DIRECTIONS.
Every entry below must be transcribed word for word, and the images must be left out.

DATA SUPPLIED.
-- Opening Marker --
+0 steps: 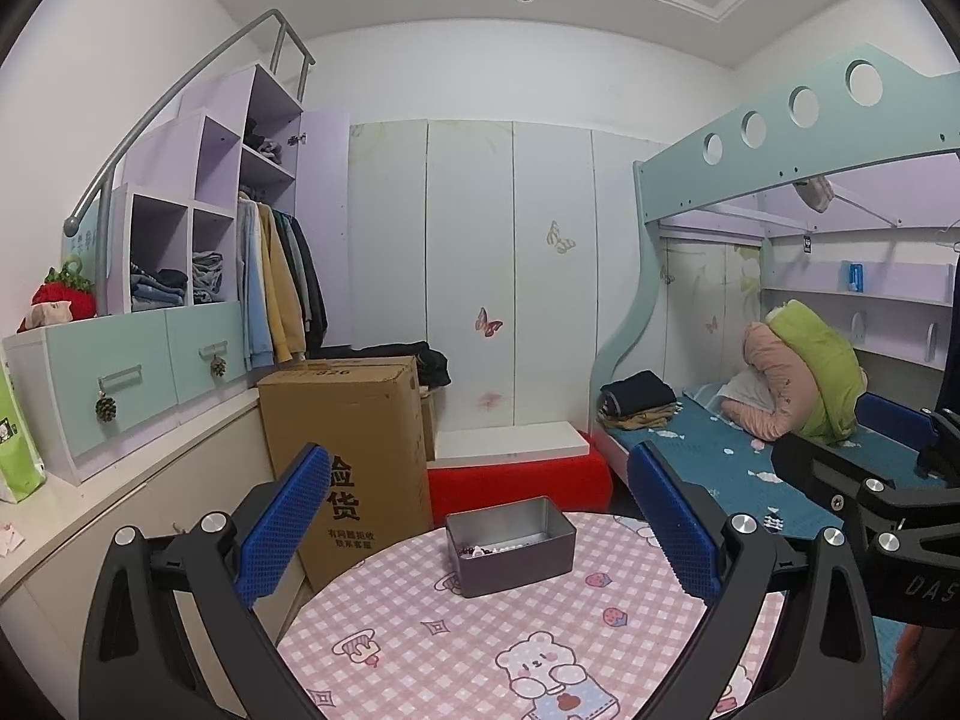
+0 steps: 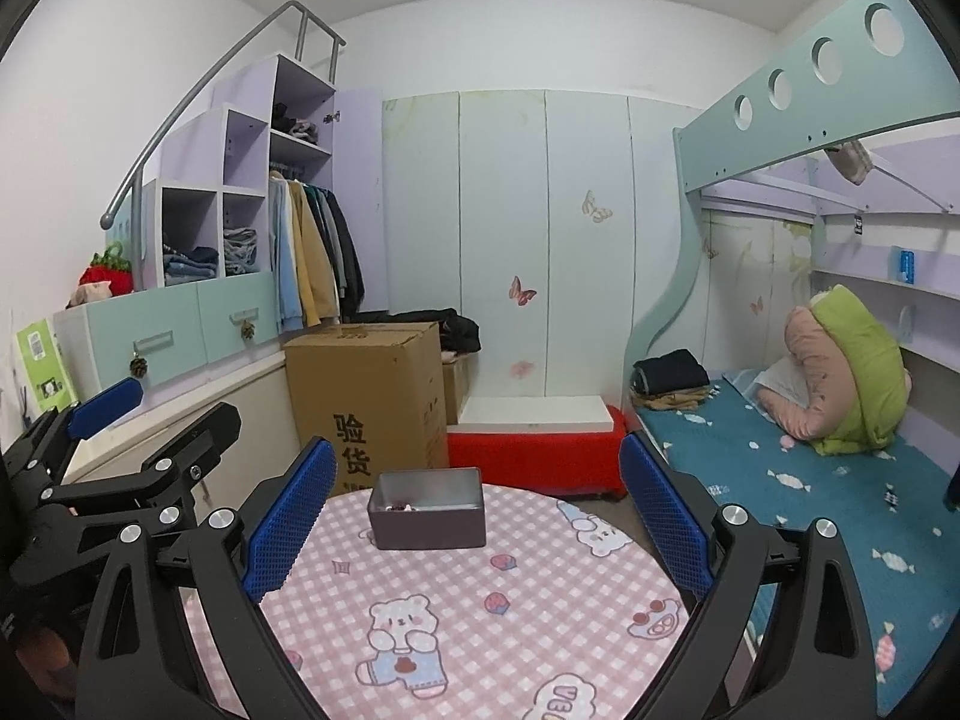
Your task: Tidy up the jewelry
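One box, two grippers
Both my left fingers and right fingers are spread wide, grasping nothing; one gray box sits ahead on the counter.

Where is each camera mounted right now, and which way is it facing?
Left wrist: on the left claw, looking nearly level across the round table at the metal box; its open blue fingers frame the view, right claw at the right edge.
Right wrist: on the right claw, same heading; open fingers, left claw at the left edge.
Shared: table, box, cardboard carton, bed, wardrobe.
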Motion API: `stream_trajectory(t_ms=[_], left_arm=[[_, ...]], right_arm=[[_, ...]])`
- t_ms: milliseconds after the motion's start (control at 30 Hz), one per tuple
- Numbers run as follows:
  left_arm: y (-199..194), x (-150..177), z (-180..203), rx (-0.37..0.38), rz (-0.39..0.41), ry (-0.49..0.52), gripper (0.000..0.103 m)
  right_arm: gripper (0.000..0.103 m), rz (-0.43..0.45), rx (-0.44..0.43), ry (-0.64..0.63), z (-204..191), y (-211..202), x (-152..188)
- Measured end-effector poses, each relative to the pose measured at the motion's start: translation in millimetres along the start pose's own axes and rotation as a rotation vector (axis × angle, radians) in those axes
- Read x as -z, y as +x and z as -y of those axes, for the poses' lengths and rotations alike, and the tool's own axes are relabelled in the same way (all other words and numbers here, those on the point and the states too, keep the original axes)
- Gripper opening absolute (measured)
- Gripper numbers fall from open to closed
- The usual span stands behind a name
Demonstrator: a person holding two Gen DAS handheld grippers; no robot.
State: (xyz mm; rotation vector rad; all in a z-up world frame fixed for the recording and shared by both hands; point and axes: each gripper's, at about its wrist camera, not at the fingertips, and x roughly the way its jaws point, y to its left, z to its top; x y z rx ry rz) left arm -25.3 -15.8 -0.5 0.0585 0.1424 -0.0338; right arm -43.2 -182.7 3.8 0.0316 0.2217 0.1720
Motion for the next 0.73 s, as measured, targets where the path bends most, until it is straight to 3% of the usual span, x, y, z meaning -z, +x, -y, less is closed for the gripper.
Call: stream_trajectory(t_ms=[733], left_arm=[[7.4,-1.4,-6.1,-0.003,-0.028,-0.024,0.096]], right_arm=[[0.092,-0.023,-0.002,-0.004,-1.6,8.0,-1.2]])
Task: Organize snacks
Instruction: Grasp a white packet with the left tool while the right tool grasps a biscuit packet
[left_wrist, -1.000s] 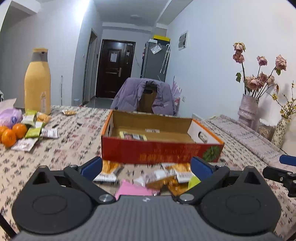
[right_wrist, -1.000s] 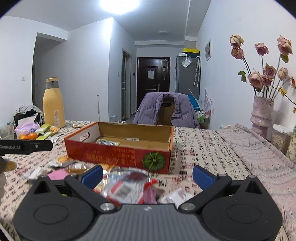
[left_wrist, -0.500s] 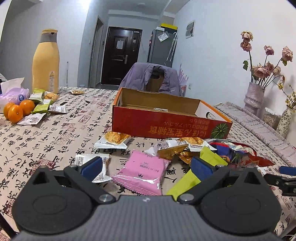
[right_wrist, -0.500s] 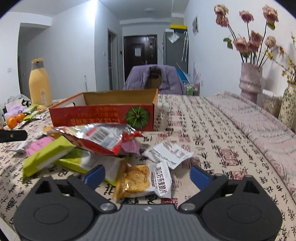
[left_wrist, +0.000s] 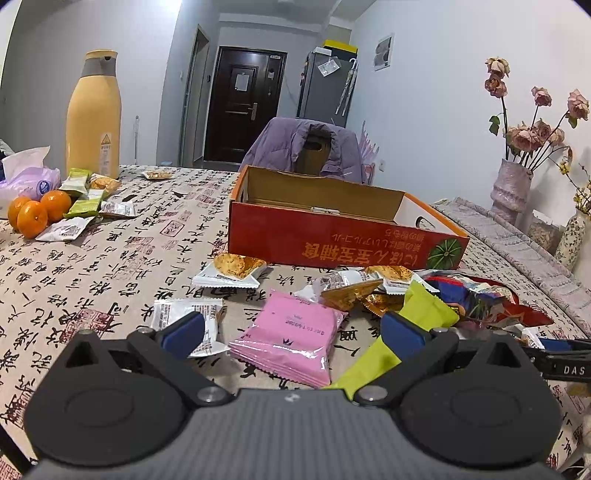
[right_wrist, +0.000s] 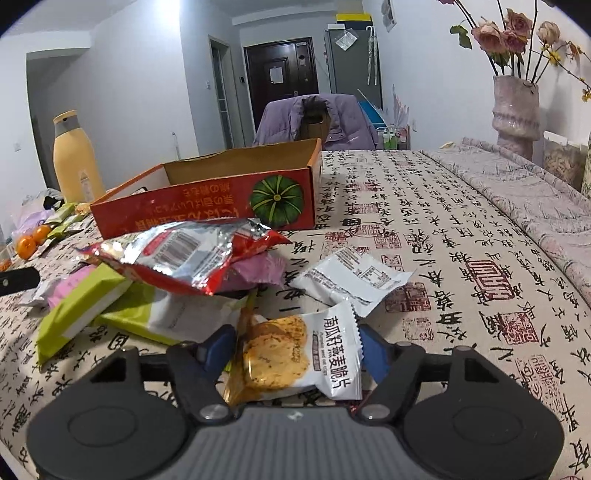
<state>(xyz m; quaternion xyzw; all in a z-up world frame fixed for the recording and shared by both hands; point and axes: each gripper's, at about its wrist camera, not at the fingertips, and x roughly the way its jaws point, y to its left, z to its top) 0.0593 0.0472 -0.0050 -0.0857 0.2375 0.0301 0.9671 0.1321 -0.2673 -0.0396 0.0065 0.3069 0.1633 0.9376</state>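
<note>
Left wrist view: the left claw (left_wrist: 291, 328) hangs spread wide and empty over a pink packet (left_wrist: 291, 338) on the cloth-covered table (left_wrist: 92, 266), with a white packet (left_wrist: 188, 321) by its left finger and a green wrapper (left_wrist: 413, 325) by its right. Beyond them stands the red cardboard box (left_wrist: 332, 240), its floor mostly hidden from this low angle, so what it already holds cannot be told. A dozen or so snacks lie loose in front of it, and a second cluster sits with the oranges (left_wrist: 33, 214) toward the table's far left edge, so most of the sorting appears undone.

Right wrist view: the right claw (right_wrist: 299, 347) is closing around a pumpkin crisp packet (right_wrist: 295, 358), which lies between its jaws; the pads look close to the wrapper but not yet pressing it. Just ahead a red foil bag (right_wrist: 192, 254) tops the heap against the box front. To the right the table runs bare toward its far edge, giving open room to lift and swing; the left side is crowded.
</note>
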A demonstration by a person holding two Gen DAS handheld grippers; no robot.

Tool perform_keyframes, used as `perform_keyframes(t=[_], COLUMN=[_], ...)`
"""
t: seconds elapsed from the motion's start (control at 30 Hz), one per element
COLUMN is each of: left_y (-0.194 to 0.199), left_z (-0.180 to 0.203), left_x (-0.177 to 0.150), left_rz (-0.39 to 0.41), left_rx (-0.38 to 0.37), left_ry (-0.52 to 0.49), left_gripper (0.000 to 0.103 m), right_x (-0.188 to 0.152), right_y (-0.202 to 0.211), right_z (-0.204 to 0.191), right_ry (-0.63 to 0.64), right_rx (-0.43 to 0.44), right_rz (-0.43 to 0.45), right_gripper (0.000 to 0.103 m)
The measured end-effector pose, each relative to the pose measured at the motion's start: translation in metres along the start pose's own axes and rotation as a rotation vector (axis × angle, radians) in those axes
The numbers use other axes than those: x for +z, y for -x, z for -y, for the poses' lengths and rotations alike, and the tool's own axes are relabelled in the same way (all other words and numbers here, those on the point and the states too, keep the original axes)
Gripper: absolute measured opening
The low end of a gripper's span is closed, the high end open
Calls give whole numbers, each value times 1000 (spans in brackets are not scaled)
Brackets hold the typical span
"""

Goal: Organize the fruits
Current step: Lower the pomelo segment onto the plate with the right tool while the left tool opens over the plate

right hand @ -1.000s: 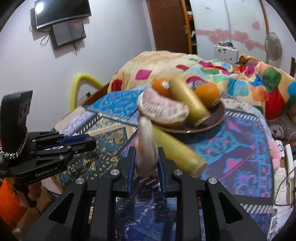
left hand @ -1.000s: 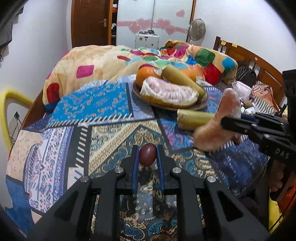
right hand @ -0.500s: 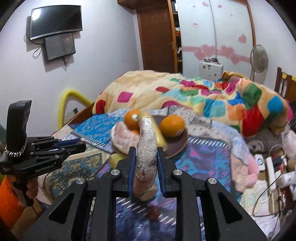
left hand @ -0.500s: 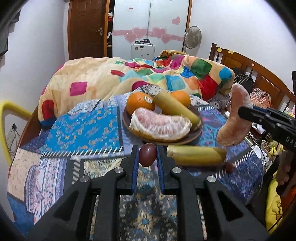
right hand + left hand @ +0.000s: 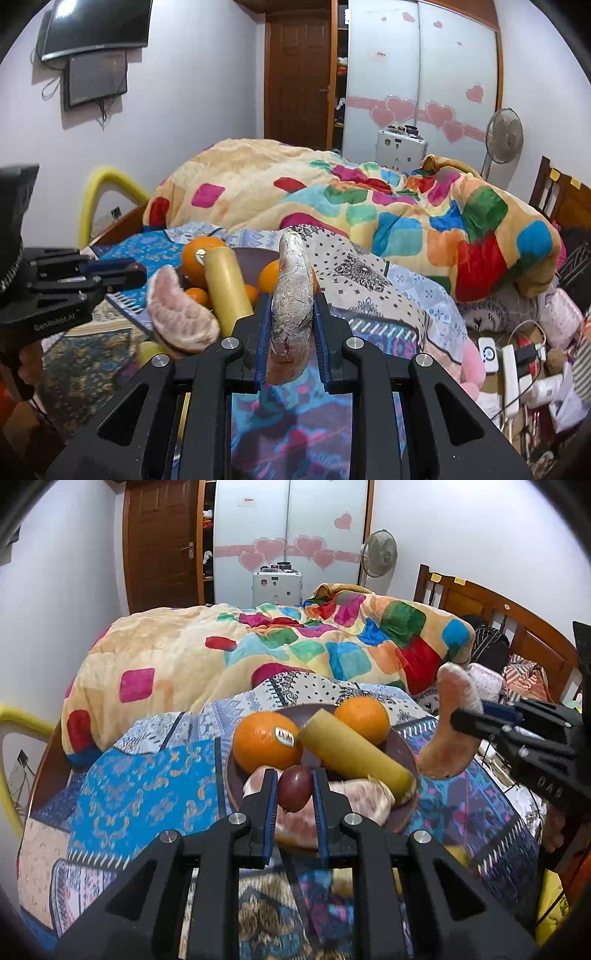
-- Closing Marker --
ANSWER SECTION.
+0 steps: 
+0 steps: 
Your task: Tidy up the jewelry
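One box, two grippers
Both my left fingers and right fingers are spread wide, grasping nothing; one gray box sits ahead on the counter.

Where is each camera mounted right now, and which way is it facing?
Left wrist: on the left claw, looking nearly level across the round table at the metal box; its open blue fingers frame the view, right claw at the right edge.
Right wrist: on the right claw, same heading; open fingers, left claw at the left edge.
Shared: table, box, cardboard carton, bed, wardrobe.
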Motion API: `stream_trajectory(t_ms=[_], left_arm=[[_, ...]], right_arm=[[_, ...]])`
- t_ms: milliseconds after the motion's start (control at 30 Hz), one per tuple
- Numbers run as follows:
  left_arm: y (-199..194), x (-150..177), z (-180..203), rx (-0.37..0.38), rz (-0.39..0.41), ry (-0.49..0.52), gripper (0.000..0.103 m)
  right_arm: gripper (0.000..0.103 m), rz (-0.43..0.45), rx (-0.44..0.43), ry (-0.64..0.63), z (-204..191), y (-211..202), x (-152..188)
- Measured end-effector poses, each relative to the pose measured at the motion's start: translation in millimetres along the start pose's own axes and rotation as a rotation vector (axis × angle, radians) in those axes
- Read x as -z, y as +x and z as -y of those axes, for the poses' lengths and rotations alike, and the tool's own axes are relabelled in the same way (all other words and numbers here, those on the point and the states too, keep the original axes)
- Gripper opening absolute (measured)
- Gripper numbers fall from open to closed
- The usual span stands behind a name
Demonstrator: a person holding two Gen DAS handheld grippers; no robot.
State: (xyz mm; rotation vector rad; all in a z-up world frame fixed for the recording and shared by both hands; point and axes: each gripper's, at about its wrist camera, not at the fingertips, and x roughly the way its jaws point, y to its left, z to its top; x y z rx ry rz) left arm -25.3 -15.8 -0.5 0.0585 0.1424 -0.0338; right arm -43.2 -182.7 3.8 0.0316 0.2217 0.1720
Motion for the next 0.73 s, as measured, targets where the path bends most, until it is straight to 3% of the usual span, x, y, z meaning -z, +x, -y, less is closed for the gripper.
Call: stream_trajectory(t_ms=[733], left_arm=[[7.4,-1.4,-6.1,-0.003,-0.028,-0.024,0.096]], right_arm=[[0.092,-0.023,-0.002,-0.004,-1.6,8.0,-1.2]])
Task: Organize snacks
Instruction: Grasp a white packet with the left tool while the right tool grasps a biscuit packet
[left_wrist, -1.000s] 
[right_wrist, -1.000s] 
[left_wrist, -0.500s] 
[right_wrist, -0.500s] 
[left_wrist, +0.000s] 
[right_wrist, +0.000s] 
<state>(xyz m; quaternion xyzw; all in a z-up world frame fixed for the recording and shared by both hands; point and axes: each gripper's, at about its wrist camera, not at the fingertips, and x roughly the way its jaws point, y to its left, z to its top) 0.0593 0.0472 -0.0050 -0.0857 0.2375 0.0301 0.9671 0.1321 -0.2673 -0.0396 0.0065 0.3069 0.1633 0.9376</state>
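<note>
Left wrist view: the left claw (left_wrist: 291, 328) hangs spread wide and empty over a pink packet (left_wrist: 291, 338) on the cloth-covered table (left_wrist: 92, 266), with a white packet (left_wrist: 188, 321) by its left finger and a green wrapper (left_wrist: 413, 325) by its right. Beyond them stands the red cardboard box (left_wrist: 332, 240), its floor mostly hidden from this low angle, so what it already holds cannot be told. A dozen or so snacks lie loose in front of it, and a second cluster sits with the oranges (left_wrist: 33, 214) toward the table's far left edge, so most of the sorting appears undone.

Right wrist view: the right claw (right_wrist: 299, 347) is closing around a pumpkin crisp packet (right_wrist: 295, 358), which lies between its jaws; the pads look close to the wrapper but not yet pressing it. Just ahead a red foil bag (right_wrist: 192, 254) tops the heap against the box front. To the right the table runs bare toward its far edge, giving open room to lift and swing; the left side is crowded.
</note>
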A demonstration by a person holding two Gen DAS handheld grippers; no robot.

Tool perform_keyframes, used as `perform_keyframes(t=[_], COLUMN=[_], ...)`
"""
t: seconds elapsed from the motion's start (control at 30 Hz), one per element
COLUMN is each of: left_y (-0.194 to 0.199), left_z (-0.180 to 0.203), left_x (-0.177 to 0.150), left_rz (-0.39 to 0.41), left_rx (-0.38 to 0.37), left_ry (-0.52 to 0.49), left_gripper (0.000 to 0.103 m), right_x (-0.188 to 0.152), right_y (-0.202 to 0.211), right_z (-0.204 to 0.191), right_ry (-0.63 to 0.64), right_rx (-0.43 to 0.44), right_rz (-0.43 to 0.45), right_gripper (0.000 to 0.103 m)
The measured end-effector pose, each relative to the pose measured at the motion's start: translation in metres along the start pose's own axes and rotation as a rotation vector (axis × angle, radians) in those axes
The numbers use other axes than those: x for +z, y for -x, z for -y, for the poses' lengths and rotations alike, and the tool's own axes are relabelled in the same way (all other words and numbers here, those on the point and the states too, keep the original axes)
Gripper: absolute measured opening
The low end of a gripper's span is closed, the high end open
Calls give whole numbers, each value times 1000 (spans in brackets are not scaled)
Brackets hold the typical span
"""

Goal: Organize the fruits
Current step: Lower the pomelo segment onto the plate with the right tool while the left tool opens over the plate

right hand @ -1.000s: 
left hand @ -1.000s: 
right hand @ -0.500s: 
left hand @ -0.500s: 
right hand + left hand @ +0.000s: 

This is the complete answer to the exercise.